A barrage of Bagle worm variants, along with a new Netsky worm, kept up many a virus researcher busy this weekend.
Bagle-C appeared late on Friday and was followed by four other variants in quick succession. "It appeared the writer was monitoring the antivirus vendors and, when detection was added, he changed the worm," said Mikko Hypponen, manager of antivirus research for Finland-based F-Secure Corp.
Just this morning, Netsky-D started spreading quickly. In terms of social engineering, the new Netsky variant is similar to its brethren. It uses a single word or a short phrase for its subject lines and message bodies.
The worm attached to the messages is a program information file (with a .pif extension). This kind of file normally is used to help Windows run non-Windows programs. Most people probably don't realize that such files can contain executable code and that they are becoming increasingly popular with worm writers.

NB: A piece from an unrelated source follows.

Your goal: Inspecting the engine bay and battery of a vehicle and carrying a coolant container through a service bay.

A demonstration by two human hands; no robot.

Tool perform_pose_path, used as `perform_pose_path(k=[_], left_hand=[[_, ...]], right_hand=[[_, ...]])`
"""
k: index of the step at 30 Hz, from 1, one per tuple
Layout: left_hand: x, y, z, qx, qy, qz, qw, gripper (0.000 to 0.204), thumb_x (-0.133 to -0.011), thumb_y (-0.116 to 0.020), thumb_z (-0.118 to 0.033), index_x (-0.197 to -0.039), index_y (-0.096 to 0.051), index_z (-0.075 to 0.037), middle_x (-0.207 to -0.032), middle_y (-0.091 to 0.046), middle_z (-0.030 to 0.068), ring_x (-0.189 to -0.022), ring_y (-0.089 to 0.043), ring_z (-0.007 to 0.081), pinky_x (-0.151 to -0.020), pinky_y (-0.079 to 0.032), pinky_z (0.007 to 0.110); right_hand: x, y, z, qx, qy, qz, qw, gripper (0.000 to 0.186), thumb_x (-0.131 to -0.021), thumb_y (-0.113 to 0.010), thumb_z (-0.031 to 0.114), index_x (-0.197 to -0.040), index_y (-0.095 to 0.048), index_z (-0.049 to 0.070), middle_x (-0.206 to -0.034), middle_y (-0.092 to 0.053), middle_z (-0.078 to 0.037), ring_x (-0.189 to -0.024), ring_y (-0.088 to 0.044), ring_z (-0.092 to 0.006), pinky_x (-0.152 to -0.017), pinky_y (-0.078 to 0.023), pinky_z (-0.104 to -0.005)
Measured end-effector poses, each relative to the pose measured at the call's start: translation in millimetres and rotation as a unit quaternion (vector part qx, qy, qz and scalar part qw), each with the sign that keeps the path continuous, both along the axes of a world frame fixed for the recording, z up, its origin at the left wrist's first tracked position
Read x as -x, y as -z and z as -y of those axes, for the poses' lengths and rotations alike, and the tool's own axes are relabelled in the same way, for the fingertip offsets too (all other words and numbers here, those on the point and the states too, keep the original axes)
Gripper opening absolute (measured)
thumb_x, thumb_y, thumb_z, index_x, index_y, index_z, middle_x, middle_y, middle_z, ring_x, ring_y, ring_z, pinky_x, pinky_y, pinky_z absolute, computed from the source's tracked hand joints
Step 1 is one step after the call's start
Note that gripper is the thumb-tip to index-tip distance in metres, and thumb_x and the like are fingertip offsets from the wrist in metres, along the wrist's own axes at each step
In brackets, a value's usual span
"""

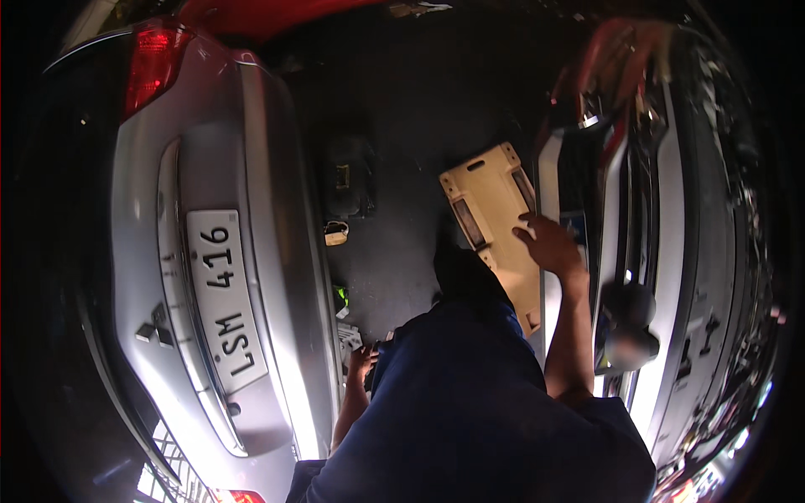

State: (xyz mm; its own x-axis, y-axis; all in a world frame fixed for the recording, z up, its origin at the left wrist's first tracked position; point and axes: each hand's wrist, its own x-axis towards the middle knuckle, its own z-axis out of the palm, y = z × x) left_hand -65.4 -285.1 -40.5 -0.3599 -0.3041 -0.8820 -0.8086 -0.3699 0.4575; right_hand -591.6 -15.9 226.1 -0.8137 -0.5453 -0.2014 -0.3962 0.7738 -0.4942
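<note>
Tan moulded board (496, 210) just beside pale-trimmed car (671, 210) to R (flat or leaning, can't tell); silver car (201, 159) to L. R hand (555, 245) over board, fingers loosely spread, nothing held; contact unclear. L hand (362, 362) low nr. silver car, by small grey item (348, 336), grip too small to tell.

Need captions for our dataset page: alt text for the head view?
A person's open right hand is at the edge of a long tan board, contact unclear. The left hand, partly hidden, is low beside the rear of a silver car on the left. Another vehicle stands on the right, with dark floor between.
</note>
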Motion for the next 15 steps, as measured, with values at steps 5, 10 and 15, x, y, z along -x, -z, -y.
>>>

There aren't too many differences among Bagle-C, -D and -E. They used varying subject lines and message bodies. Bagle-F and -G, however, use a new trick; they travel as password-protected .zip files, with the password in the message body. "That technique can get around ISP or webmail scanning, as the scanner wouldn't be able to look inside the protected file," said Graham Cluley, senior technology consultant with U.K.-based Sophos PLC.
But such an approach has a major weakness, Cluley said. "It would require a little more user interaction, as they would need to enter the password to open the file," he said.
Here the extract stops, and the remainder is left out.